*EXERCISE GOAL*
Every line below is to be quoted exactly, with nothing added or dropped.

[THE DATA Boundary: Start]

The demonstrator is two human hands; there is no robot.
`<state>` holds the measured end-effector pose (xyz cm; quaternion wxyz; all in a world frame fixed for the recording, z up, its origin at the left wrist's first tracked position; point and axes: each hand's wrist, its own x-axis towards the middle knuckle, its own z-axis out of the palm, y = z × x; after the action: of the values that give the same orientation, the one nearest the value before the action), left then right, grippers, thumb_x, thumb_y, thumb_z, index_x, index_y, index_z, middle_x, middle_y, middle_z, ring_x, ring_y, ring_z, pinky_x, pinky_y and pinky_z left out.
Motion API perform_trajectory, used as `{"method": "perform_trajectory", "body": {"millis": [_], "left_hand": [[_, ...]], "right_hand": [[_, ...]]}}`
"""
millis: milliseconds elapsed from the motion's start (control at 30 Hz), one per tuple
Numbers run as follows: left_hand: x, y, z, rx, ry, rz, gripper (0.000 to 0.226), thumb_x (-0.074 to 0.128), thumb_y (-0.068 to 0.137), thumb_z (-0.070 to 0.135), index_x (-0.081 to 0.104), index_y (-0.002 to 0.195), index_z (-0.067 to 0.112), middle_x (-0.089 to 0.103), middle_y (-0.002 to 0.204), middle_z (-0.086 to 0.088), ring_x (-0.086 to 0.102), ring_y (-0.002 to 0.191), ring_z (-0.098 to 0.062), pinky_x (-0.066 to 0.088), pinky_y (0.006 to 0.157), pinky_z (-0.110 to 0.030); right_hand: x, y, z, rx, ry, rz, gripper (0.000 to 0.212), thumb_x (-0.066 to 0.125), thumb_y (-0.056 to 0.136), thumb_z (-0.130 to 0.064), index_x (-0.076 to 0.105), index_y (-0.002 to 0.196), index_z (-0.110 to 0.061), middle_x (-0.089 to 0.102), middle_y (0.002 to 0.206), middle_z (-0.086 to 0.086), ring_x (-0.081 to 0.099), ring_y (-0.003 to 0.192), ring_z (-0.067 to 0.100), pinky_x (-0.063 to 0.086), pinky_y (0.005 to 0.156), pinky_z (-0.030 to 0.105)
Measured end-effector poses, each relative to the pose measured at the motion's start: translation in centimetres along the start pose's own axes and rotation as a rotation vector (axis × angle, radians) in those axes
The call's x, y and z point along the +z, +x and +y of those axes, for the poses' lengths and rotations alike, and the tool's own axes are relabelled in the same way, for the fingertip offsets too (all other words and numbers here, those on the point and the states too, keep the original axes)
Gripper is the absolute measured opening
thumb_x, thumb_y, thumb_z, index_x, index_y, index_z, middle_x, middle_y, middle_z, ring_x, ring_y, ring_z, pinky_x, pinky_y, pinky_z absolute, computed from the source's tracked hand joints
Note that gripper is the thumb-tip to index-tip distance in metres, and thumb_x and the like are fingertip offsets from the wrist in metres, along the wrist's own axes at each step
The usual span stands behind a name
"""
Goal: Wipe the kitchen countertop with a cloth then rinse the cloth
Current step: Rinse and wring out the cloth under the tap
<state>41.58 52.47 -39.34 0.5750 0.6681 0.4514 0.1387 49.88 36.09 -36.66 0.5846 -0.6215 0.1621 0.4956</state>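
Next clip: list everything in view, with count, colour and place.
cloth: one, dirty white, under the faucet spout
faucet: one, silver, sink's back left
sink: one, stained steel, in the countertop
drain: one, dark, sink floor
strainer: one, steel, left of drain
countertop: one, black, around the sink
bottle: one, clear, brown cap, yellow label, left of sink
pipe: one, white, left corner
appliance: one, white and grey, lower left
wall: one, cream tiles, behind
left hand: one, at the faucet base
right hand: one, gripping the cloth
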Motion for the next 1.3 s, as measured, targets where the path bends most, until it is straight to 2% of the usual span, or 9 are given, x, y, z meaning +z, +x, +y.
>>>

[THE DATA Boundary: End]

*RESPONSE TO THIS TASK*
The demonstrator is two human hands; there is no robot.
`<state>` holds the measured end-effector pose (xyz cm; quaternion wxyz; all in a world frame fixed for the recording, z up, its origin at the left wrist's first tracked position; point and axes: each hand's wrist, its own x-axis towards the middle knuckle, its own z-axis out of the palm, y = z × x; after the action: of the values that give the same orientation, the one nearest the value before the action), left then right, grippers, thumb_x, thumb_y, thumb_z, index_x, index_y, index_z, middle_x, middle_y, middle_z, ring_x, ring_y, ring_z, pinky_x, pinky_y and pinky_z left out.
Motion API perform_trajectory, used as `{"method": "perform_trajectory", "body": {"millis": [_], "left_hand": [[_, ...]], "right_hand": [[_, ...]]}}`
"""
millis: milliseconds elapsed from the motion's start (control at 30 Hz), one per tuple
Numbers run as follows: left_hand: x, y, z, rx, ry, rz, gripper (0.000 to 0.226), thumb_x (-0.074 to 0.128), thumb_y (-0.068 to 0.137), thumb_z (-0.070 to 0.135), index_x (-0.081 to 0.104), index_y (-0.002 to 0.195), index_z (-0.067 to 0.112), middle_x (-0.089 to 0.103), middle_y (-0.002 to 0.204), middle_z (-0.086 to 0.088), ring_x (-0.086 to 0.102), ring_y (-0.002 to 0.191), ring_z (-0.098 to 0.062), pinky_x (-0.066 to 0.088), pinky_y (0.006 to 0.157), pinky_z (-0.110 to 0.030); right_hand: x, y, z, rx, ry, rz, gripper (0.000 to 0.212), thumb_x (-0.066 to 0.125), thumb_y (-0.056 to 0.136), thumb_z (-0.130 to 0.064), index_x (-0.076 to 0.105), index_y (-0.002 to 0.196), index_z (-0.110 to 0.061), middle_x (-0.089 to 0.102), middle_y (0.002 to 0.206), middle_z (-0.086 to 0.086), ring_x (-0.081 to 0.099), ring_y (-0.003 to 0.192), ring_z (-0.067 to 0.100), pinky_x (-0.063 to 0.086), pinky_y (0.005 to 0.156), pinky_z (-0.030 to 0.105)
Measured end-effector poses, each relative to the pose measured at the motion's start: translation in centimetres along the start pose's own axes and rotation as a rotation vector (axis × angle, radians) in those axes
The call's x, y and z point along the +z, +x and +y of those axes, for the poses' lengths and rotations alike, and the tool's own axes are relabelled in the same way, for the fingertip offsets too (all other words and numbers here, those on the point and the states too, keep the original axes)
Gripper is the absolute measured opening
thumb_x, thumb_y, thumb_z, index_x, index_y, index_z, middle_x, middle_y, middle_z, ring_x, ring_y, ring_z, pinky_x, pinky_y, pinky_z absolute, computed from the source's tracked hand joints
Note that gripper is the thumb-tip to index-tip distance in metres, and thumb_x and the like are fingertip offsets from the wrist in metres, along the wrist's own axes at each step
The usual span stands behind a name
"""
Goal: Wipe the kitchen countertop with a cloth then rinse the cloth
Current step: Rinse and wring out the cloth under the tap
<state>41.58 52.47 -39.34 0.5750 0.6681 0.4514 0.1387 49.88 36.09 -36.66 0.5846 -0.6215 0.1621 0.4956</state>
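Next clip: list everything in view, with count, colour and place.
cloth: one, dirty white, under the faucet spout
faucet: one, silver, sink's back left
sink: one, stained steel, in the countertop
drain: one, dark, sink floor
strainer: one, steel, left of drain
countertop: one, black, around the sink
bottle: one, clear, brown cap, yellow label, left of sink
pipe: one, white, left corner
appliance: one, white and grey, lower left
wall: one, cream tiles, behind
left hand: one, at the faucet base
right hand: one, gripping the cloth
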Motion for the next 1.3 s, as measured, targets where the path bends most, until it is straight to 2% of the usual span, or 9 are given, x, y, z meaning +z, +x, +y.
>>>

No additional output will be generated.